◆ Dataset content ◆
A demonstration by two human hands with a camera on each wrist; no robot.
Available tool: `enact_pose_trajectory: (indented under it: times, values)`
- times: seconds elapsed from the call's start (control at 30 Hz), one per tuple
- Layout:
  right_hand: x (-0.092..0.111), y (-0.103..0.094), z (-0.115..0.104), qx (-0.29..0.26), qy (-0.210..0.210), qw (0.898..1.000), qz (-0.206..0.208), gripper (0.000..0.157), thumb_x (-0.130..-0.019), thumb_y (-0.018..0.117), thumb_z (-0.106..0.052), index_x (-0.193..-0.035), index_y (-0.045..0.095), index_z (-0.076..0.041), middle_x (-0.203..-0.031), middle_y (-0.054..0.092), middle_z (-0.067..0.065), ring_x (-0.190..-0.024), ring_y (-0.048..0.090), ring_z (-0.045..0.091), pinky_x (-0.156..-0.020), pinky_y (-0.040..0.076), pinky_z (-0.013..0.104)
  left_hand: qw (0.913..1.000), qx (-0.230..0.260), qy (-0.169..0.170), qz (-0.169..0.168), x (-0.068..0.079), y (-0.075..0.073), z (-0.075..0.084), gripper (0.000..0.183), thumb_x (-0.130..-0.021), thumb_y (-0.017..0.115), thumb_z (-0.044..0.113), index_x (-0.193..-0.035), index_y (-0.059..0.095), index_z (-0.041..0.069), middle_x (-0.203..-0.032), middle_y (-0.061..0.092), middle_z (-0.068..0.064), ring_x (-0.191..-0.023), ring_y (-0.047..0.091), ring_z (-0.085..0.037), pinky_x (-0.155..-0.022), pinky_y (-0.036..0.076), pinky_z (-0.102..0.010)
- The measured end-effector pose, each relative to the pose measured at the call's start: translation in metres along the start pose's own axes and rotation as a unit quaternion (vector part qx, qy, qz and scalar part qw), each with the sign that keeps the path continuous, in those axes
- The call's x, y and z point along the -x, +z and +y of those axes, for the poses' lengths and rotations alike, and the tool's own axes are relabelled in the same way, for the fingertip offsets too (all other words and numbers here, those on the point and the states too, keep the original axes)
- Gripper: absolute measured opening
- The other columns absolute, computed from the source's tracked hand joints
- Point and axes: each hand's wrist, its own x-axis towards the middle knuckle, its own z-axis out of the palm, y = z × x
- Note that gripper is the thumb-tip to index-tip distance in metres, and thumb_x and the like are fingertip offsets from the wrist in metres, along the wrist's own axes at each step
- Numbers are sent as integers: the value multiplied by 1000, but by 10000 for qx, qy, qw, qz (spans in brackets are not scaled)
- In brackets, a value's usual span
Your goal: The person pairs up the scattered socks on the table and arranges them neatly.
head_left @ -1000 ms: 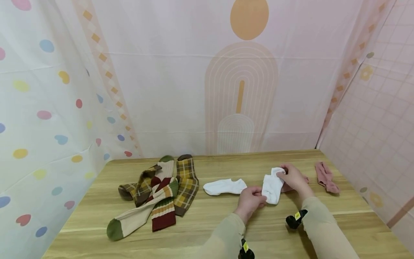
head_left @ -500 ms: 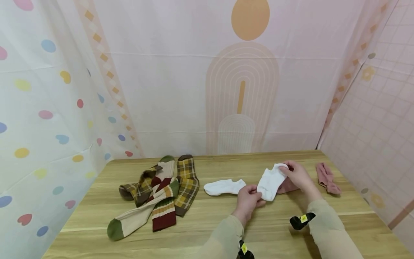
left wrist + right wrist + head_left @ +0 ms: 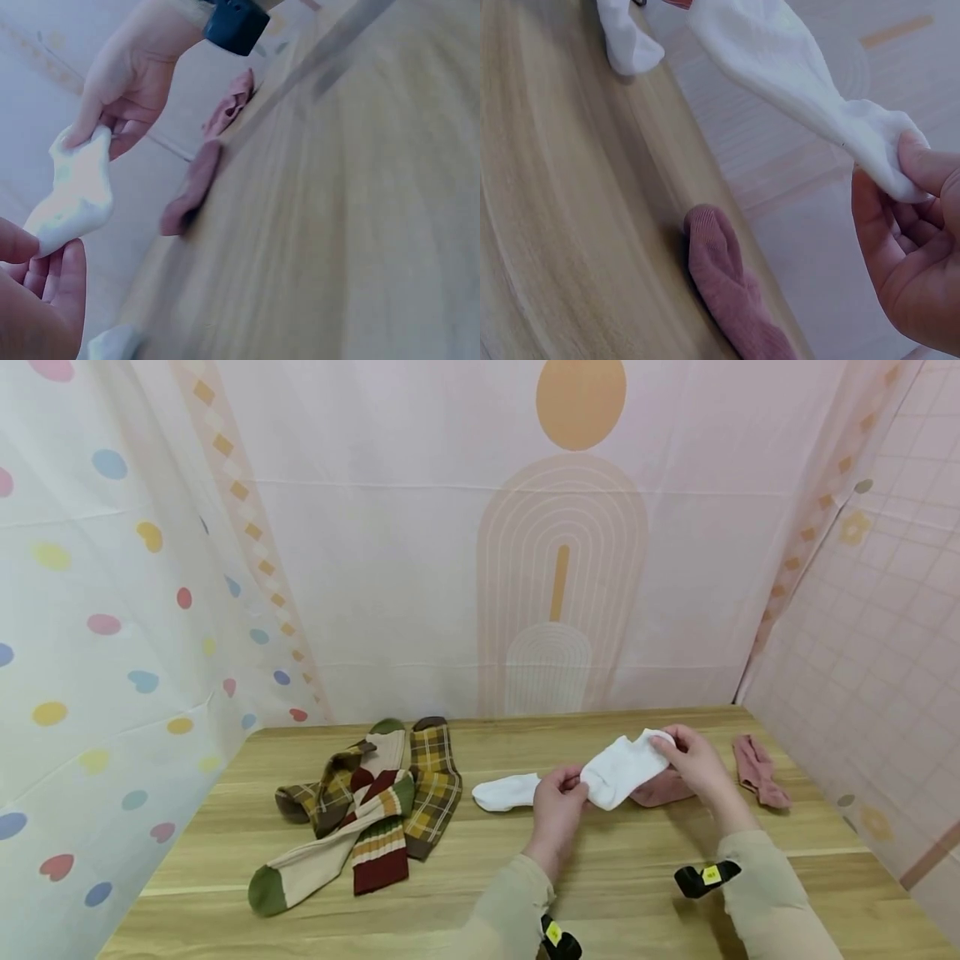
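Note:
A short white sock [image 3: 624,770] is stretched between my two hands, raised above the tabletop. My left hand [image 3: 557,814] pinches one end between thumb and fingers. At the other end, my right hand [image 3: 699,770] pinches the sock's edge, thumb on top, as the right wrist view shows. A second white sock [image 3: 504,793] lies flat on the table, its right part hidden behind my left hand. Beneath the held sock and my right hand lies a pink sock [image 3: 662,788], partly covered in the head view.
Another pink sock [image 3: 757,772] lies crumpled near the table's right edge. To the left, a striped cream sock [image 3: 315,872] with green toe overlaps other socks, among them a yellow-brown plaid sock [image 3: 431,789]. Printed curtains [image 3: 405,568] hang behind the wooden table [image 3: 450,910].
The held white sock has risen, turned from near upright to a flatter slant and been drawn out straighter. My left hand has shifted left and up, my right hand slightly right.

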Motion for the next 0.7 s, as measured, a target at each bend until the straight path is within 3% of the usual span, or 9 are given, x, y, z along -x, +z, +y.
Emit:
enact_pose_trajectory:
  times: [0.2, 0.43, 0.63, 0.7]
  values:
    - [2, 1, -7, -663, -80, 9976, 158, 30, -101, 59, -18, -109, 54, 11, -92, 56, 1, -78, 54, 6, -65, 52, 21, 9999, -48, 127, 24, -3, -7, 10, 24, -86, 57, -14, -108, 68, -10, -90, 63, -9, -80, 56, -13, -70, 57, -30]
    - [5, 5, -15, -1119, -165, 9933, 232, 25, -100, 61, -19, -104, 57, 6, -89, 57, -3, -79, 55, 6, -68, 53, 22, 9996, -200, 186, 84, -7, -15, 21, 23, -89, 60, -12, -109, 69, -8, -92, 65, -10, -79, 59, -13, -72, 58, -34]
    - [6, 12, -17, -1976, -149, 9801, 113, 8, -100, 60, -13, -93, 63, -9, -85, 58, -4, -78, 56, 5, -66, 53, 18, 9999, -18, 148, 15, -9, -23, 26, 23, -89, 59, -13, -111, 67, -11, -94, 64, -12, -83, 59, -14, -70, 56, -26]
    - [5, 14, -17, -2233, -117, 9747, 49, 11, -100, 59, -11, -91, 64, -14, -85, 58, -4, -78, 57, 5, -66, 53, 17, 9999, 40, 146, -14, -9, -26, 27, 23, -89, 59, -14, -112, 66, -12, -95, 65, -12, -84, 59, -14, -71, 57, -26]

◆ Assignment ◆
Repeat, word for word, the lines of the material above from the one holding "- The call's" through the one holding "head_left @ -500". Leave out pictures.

◆ Written solution ◆
- The call's x, y and z point along the -x, +z and +y of those axes, for the poses' lengths and rotations alike, and the tool's own axes are relabelled in the same way, for the fingertip offsets too (all other words and numbers here, those on the point and the states too, keep the original axes)
- Gripper: absolute measured opening
- The other columns absolute, computed from the source's tracked hand joints
- Point and axes: each hand's wrist, its own x-axis towards the middle knuckle, its own z-axis out of the palm, y = z × x
- Note that gripper is the thumb-tip to index-tip distance in metres, and thumb_x and the like are fingertip offsets from the wrist in metres, along the wrist's own axes at each step
- Numbers are sent as integers: the value multiplied by 1000, but by 10000 for qx, qy, qw, qz (spans in brackets are not scaled)
- In brackets, a value's usual span
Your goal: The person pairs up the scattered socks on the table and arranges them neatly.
head_left @ -1000 ms: 
head_left @ -500 ms: 

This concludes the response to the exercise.